Sift the listing for lines that hold the string "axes" and pull them out.

══ Raw data ══

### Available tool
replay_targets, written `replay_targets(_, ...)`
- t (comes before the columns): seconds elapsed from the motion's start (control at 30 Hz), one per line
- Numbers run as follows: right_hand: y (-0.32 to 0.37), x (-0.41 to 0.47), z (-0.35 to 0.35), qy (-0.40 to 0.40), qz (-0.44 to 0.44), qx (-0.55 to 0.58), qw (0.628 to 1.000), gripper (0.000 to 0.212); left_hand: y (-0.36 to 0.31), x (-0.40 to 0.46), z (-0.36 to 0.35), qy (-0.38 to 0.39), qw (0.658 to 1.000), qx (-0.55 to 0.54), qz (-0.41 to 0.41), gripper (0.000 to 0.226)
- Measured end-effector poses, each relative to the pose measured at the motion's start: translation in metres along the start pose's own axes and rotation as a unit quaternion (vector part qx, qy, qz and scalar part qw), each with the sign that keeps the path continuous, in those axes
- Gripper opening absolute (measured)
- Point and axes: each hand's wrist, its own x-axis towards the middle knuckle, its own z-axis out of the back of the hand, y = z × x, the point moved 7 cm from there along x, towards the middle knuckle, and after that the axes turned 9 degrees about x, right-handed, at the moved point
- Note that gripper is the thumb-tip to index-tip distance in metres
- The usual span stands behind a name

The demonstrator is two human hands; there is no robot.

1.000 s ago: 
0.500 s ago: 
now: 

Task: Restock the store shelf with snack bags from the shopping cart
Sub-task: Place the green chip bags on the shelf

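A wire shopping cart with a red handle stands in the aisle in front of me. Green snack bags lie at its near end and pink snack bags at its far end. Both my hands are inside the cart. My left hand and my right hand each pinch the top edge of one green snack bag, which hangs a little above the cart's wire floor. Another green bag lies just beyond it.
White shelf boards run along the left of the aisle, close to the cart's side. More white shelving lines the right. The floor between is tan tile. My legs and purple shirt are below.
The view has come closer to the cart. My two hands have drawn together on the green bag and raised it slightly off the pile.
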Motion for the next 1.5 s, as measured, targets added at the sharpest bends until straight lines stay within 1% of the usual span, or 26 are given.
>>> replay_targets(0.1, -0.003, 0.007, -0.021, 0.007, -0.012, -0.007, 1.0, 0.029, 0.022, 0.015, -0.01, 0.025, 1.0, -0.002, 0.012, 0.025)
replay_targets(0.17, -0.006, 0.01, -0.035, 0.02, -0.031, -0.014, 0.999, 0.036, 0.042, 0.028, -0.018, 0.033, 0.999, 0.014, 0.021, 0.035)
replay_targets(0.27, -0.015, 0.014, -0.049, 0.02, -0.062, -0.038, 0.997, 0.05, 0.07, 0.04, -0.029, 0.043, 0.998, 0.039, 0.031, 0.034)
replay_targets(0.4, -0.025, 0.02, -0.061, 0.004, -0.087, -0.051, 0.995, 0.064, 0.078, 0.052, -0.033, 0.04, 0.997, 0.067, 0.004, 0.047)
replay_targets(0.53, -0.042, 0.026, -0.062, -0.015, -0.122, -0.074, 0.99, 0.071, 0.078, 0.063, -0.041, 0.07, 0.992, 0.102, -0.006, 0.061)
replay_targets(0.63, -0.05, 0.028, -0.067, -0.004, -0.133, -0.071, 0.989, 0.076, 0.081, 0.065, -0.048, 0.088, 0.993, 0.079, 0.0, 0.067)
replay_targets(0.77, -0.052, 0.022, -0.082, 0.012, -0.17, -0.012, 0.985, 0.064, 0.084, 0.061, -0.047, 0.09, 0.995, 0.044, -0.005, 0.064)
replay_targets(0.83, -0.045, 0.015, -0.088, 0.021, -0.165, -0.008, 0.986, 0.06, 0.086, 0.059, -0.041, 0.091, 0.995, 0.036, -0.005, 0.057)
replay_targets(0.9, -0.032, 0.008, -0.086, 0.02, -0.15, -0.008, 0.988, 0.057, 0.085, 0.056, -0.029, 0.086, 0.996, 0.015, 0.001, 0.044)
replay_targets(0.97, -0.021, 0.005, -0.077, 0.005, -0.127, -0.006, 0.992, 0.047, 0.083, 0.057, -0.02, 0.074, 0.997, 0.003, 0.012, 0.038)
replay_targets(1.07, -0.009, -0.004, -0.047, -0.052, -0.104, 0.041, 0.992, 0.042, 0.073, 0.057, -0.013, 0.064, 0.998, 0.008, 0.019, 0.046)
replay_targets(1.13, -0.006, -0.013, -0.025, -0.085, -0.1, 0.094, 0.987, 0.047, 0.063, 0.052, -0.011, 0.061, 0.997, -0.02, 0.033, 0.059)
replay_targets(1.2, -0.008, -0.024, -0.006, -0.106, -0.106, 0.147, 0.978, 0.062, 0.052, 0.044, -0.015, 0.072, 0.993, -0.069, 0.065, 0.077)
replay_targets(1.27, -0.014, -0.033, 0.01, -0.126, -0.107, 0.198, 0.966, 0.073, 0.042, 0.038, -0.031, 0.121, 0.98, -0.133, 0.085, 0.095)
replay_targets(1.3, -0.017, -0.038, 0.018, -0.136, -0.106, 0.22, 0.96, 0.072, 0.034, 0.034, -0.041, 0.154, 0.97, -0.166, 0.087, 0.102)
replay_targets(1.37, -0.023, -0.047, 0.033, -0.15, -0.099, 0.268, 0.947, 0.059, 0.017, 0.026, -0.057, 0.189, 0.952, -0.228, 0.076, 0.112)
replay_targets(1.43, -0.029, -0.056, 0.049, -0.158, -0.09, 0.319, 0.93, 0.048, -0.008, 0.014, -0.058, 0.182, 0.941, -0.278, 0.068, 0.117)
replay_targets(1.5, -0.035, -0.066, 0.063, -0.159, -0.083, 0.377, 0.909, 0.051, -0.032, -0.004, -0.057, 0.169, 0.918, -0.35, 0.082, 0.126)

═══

Task response:
- Measured end-effector poses, each relative to the pose measured at the motion's start: translation in metres along the start pose's own axes and rotation as a unit quaternion (vector part qx, qy, qz and scalar part qw), each with the sign that keeps the path continuous, in those axes
- Point and axes: each hand's wrist, its own x-axis towards the middle knuckle, its own z-axis out of the back of the hand, y = z × x, the point moved 7 cm from there along x, towards the middle knuckle, and after that the axes turned 9 degrees about x, right-handed, at the moved point

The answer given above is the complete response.